A four-quadrant gate or full-barrier equipment is a type of boom barrier gate protecting a grade crossing. It has a gate mechanism on both sides of the tracks for both directions of automotive traffic. The exit gates blocking the road leading away from the tracks are equipped with a delay, and begin their descent to their horizontal position several seconds after the entrance gates do, so as to avoid trapping highway vehicles on the crossing. In the United Kingdom, the exit-side barriers do not lower until the entrance-side barriers have lowered.

Many people consider four-quadrant gates to be safer than two-quadrant gates because they prevent drivers from illegally and dangerously driving their vehicles around lowered gates, in an attempt to pass before the train does. However, these gates are only safer if there is a way of ensuring that the crossing is clear before clearing the train driver's signals and allowing them to pass, as is always the case in the United Kingdom. As a result, the barriers are lowered for long periods before the train arrives, providing enough time that the train can be stopped if the crossing is obstructed.

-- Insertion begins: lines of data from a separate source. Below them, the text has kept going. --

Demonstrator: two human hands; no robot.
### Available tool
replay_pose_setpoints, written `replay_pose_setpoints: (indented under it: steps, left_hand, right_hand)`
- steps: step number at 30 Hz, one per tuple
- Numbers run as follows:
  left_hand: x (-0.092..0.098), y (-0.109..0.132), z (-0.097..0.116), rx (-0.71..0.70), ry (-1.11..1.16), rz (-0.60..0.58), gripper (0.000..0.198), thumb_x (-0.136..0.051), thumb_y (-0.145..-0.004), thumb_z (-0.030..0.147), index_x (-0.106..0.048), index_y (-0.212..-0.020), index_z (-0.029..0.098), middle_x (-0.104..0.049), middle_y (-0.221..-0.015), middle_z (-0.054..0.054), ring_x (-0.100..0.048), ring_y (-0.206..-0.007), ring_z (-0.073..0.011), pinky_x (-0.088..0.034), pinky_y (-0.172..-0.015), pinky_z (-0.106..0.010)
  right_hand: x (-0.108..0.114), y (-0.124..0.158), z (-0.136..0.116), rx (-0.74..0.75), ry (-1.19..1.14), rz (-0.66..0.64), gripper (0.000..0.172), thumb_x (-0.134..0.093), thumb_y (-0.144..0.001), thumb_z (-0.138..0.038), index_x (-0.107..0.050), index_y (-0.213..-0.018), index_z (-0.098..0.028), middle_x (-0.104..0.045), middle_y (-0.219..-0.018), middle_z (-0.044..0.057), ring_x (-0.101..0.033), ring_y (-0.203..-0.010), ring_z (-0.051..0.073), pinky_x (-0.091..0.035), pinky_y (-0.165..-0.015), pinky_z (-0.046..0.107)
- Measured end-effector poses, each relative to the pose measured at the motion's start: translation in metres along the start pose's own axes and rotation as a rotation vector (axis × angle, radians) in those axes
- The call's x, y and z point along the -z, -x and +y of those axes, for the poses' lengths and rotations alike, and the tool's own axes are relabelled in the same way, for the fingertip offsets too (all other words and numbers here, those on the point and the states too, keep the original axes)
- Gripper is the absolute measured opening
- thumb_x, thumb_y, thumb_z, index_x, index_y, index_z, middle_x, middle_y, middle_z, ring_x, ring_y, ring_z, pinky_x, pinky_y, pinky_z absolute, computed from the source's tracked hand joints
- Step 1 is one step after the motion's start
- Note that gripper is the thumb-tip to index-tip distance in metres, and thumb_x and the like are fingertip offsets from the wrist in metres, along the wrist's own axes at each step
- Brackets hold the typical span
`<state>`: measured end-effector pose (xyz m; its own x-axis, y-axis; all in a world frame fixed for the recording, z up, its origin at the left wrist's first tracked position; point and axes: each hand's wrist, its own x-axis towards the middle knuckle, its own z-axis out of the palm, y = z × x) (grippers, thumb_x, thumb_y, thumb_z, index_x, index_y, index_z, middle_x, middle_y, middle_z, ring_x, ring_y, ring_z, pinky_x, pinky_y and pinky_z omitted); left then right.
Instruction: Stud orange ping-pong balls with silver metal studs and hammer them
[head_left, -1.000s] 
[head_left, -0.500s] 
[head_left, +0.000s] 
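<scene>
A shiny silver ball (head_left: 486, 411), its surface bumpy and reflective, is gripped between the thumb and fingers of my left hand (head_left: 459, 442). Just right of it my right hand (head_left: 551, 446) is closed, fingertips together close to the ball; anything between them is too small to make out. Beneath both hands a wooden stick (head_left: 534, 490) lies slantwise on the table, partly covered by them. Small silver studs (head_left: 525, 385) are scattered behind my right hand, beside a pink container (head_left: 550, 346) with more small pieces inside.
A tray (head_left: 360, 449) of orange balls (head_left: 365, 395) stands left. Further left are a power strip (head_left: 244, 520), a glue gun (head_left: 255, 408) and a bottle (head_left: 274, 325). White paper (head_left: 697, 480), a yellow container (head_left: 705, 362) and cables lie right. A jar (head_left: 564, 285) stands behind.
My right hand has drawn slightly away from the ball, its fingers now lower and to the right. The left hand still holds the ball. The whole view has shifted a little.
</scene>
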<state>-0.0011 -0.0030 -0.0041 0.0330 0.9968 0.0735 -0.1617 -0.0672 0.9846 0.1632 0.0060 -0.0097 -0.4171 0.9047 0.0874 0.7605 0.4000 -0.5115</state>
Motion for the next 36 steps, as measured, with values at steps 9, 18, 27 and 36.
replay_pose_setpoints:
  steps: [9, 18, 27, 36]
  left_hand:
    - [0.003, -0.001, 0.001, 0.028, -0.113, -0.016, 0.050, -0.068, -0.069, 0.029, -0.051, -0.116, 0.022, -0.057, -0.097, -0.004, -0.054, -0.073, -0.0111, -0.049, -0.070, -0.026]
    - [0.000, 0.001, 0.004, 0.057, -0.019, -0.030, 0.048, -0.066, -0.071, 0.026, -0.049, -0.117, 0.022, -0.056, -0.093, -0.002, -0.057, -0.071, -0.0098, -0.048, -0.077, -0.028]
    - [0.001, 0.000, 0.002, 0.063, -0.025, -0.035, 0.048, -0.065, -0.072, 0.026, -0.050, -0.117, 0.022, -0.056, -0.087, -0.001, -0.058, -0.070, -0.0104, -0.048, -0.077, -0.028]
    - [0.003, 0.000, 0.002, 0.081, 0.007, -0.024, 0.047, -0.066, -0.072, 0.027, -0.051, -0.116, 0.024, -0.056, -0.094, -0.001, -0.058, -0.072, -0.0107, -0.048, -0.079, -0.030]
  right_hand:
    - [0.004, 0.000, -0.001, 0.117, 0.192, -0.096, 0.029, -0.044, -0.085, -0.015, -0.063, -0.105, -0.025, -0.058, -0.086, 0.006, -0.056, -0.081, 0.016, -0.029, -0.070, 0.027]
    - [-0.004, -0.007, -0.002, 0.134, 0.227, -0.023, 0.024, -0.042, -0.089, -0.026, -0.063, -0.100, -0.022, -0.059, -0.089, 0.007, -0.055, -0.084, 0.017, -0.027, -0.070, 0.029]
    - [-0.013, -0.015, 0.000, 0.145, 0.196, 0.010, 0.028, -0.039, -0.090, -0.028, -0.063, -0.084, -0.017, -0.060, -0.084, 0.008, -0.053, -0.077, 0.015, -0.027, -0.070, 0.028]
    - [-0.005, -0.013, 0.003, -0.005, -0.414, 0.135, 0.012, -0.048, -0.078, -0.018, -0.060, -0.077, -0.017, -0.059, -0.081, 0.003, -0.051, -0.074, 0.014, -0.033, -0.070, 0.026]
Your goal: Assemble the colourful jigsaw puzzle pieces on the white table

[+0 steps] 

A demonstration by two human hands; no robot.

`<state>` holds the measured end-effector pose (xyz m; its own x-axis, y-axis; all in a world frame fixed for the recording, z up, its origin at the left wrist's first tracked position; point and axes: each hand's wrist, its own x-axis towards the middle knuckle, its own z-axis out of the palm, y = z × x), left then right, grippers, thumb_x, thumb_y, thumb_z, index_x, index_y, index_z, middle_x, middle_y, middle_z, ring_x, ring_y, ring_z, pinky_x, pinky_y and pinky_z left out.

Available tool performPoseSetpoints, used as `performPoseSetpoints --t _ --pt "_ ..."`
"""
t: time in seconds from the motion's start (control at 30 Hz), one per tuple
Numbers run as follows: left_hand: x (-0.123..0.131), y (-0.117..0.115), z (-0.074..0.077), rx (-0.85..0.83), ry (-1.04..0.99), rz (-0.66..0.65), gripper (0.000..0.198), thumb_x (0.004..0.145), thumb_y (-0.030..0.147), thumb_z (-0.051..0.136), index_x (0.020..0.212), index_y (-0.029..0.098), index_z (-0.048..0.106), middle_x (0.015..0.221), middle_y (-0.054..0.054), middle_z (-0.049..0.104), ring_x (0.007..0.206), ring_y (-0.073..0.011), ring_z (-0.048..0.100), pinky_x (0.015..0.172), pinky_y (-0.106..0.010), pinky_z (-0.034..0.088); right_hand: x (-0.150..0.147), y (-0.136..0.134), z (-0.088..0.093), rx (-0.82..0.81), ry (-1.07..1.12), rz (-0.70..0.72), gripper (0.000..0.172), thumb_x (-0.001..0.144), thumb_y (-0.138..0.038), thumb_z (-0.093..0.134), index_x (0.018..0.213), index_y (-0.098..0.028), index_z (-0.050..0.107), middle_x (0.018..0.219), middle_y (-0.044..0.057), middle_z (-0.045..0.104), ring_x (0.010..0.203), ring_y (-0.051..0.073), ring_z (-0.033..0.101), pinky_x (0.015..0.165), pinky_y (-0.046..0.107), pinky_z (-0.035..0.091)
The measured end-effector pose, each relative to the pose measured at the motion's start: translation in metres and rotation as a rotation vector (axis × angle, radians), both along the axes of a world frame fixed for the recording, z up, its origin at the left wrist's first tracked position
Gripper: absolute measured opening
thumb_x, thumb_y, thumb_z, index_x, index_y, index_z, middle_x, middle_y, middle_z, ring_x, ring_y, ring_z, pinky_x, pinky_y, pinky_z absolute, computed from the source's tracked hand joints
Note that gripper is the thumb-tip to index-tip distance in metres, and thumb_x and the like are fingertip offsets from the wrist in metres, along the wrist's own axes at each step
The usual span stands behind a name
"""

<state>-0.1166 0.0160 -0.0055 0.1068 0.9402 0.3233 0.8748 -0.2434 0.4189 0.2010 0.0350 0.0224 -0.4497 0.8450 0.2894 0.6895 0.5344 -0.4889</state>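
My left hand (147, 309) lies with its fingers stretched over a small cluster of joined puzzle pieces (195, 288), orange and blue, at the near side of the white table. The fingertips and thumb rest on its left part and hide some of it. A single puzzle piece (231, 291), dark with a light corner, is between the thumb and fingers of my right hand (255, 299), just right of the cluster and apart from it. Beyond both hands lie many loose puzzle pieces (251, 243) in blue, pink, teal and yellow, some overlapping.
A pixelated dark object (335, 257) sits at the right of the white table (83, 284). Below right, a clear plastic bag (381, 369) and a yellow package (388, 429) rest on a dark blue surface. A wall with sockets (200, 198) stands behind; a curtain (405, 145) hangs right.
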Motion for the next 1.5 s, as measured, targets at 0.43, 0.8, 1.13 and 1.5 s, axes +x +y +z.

In the United Kingdom, such crossings are categorised as manually-controlled barriers (MCB) because they are almost always controlled from a signal box or centre. Some are known as MCB-CCTV level crossings, where they are supervised by video link to the signal box from which they are remotely controlled. The gates can also be operated automatically, as long as the crossing is still checked for obstruction with a suitable detection technology.

The first four-quadrant gate in the United States was installed in 1952. They have become common for new installations and replacements since. Unlike the UK, many are automated by the rail line's signal system. The first quad gate installation in the country with sensors to detect vehicles stopped in the tracks was installed in Groton, Connecticut in 1998. Eight of the eleven remaining grade crossings on the Northeast Corridor now have such setups.

In American English, "gates" are used to describe level crossing barriers, as there are no longer traditional, opening gates. In British English, "barriers" refers to level crossing barriers, as some crossings still have actual gates.